Todos los jóvenes tristes by Francis Scott Fitzgerald

Todos los jóvenes tristes by Francis Scott Fitzgerald

autor:Francis Scott Fitzgerald [Fitzgerald, Francis Scott]
La lengua: spa
Format: epub
Tags: Relato, Histórico, Realista
editor: ePubLibre
publicado: 1925-12-31T16:00:00+00:00


4

Anduvieron sin hablar salvo cuando Carl Miller saludaba maquinalmente a quienes se cruzaban con él. Solo la respiración entrecortada de Rudolph rompía el cálido silencio dominical. Su padre se detuvo con decisión ante la puerta de la iglesia.

—He decidido que lo mejor es que vuelvas a confesarte.

Dile al padre Schwartz lo que has hecho y pide perdón a Dios.

—¡Tú también has perdido los estribos! —repuso Rudolph al momento.

Carl Miller dio un paso hacia su hijo, quien, prudentemente, retrocedió.

—Vale, me confesaré.

—¿Vas a hacer lo que te he dicho? —clamó el padre en un murmullo ronco.

—Sí, sí.

Rudolph entró en la iglesia y por segunda vez en dos días se acercó al confesionario y se arrodilló. La celosía se abrió casi al instante.

—Me acuso de no haber rezado al despertarme.

—¿Nada más?

—Nada más.

Le invadió un júbilo lastimero. Jamás de los jamases volvería a anteponer con tanta facilidad una abstracción a las exigencias de su orgullo y su comodidad. Había rebasado una línea invisible y se había hecho plenamente consciente de su soledad, la cual no solo abarcaba sus momentos como Blatchford Sarnemington, sino toda su vida interior. Hasta entonces, fenómenos como sus ambiciones «disparatadas» y sus temores y timideces mezquinos no habían sido más que recovecos secretos, incógnitos ante el trono de su alma oficial. Inconscientemente, ahora sabía que aquellos recovecos secretos eran su propio yo, él mismo, y todo lo demás mera fachada lustrosa engalanada con una enseña convencional. La presión de su entorno lo había empujado al camino secreto y solitario de la adolescencia.

Se arrodilló delante del banco junto a su padre. La misa comenzó. Mantenía la espalda erguida —cuando estaba solo apoyaba el trasero en el banco— y saboreaba la idea de venganza, una venganza fina y sutil. Junto a él, su padre rogaba a Dios que perdonara a Rudolph y también pedía perdón por su arrebato de ira. Miró de soslayo a su hijo y se sintió aliviado al ver que el gesto tenso y rabioso había desaparecido y que había dejado de sollozar. La gracia de Dios intrínseca al sacramento haría el resto, y quizá todo mejoraría después de misa. En el fondo estaba orgulloso de Rudolph y empezaba a sentirse sincera y formalmente arrepentido de lo que había hecho.

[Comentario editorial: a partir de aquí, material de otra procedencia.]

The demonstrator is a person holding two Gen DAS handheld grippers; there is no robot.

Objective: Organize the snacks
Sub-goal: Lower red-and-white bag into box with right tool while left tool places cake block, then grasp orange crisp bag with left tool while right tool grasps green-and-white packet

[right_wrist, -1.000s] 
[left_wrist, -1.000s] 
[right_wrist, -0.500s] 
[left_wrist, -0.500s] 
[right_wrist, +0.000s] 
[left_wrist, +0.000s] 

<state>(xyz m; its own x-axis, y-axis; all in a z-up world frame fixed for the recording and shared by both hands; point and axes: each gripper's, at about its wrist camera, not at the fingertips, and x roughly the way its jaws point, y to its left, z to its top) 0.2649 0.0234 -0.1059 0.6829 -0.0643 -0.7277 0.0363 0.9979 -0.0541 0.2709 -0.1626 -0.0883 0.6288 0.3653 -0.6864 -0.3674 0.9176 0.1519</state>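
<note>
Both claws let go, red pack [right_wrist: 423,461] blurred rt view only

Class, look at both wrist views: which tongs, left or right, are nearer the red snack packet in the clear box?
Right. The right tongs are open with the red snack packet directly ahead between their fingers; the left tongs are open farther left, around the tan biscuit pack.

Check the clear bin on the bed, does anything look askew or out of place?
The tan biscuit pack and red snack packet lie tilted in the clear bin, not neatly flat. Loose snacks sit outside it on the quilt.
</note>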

Para Rudolph la colecta para la limosna era un momento muy importante de la misa. Si, como sucedía a menudo, no tenía dinero, se sentía furiosamente avergonzado, inclinaba la cabeza y fingía no ver la cesta so pena que Jeanne Brady, sentado en el banco vecino, se percatara y barruntase una grave indigencia familiar. Sin embargo, aquel día miró fríamente la cesta cuando pasó rozándole, advirtiendo con un interés momentáneo que contenía muchas monedas de un centavo.

Se estremeció cuando tintineó la campanilla para la comunión. No le faltaban motivos a Dios para pararle el corazón. En las últimas doce horas había cometido una serie de pecados mortales, a cual más grave, y ahora se disponía a rematar la faena con un sacrilegio blasfemo.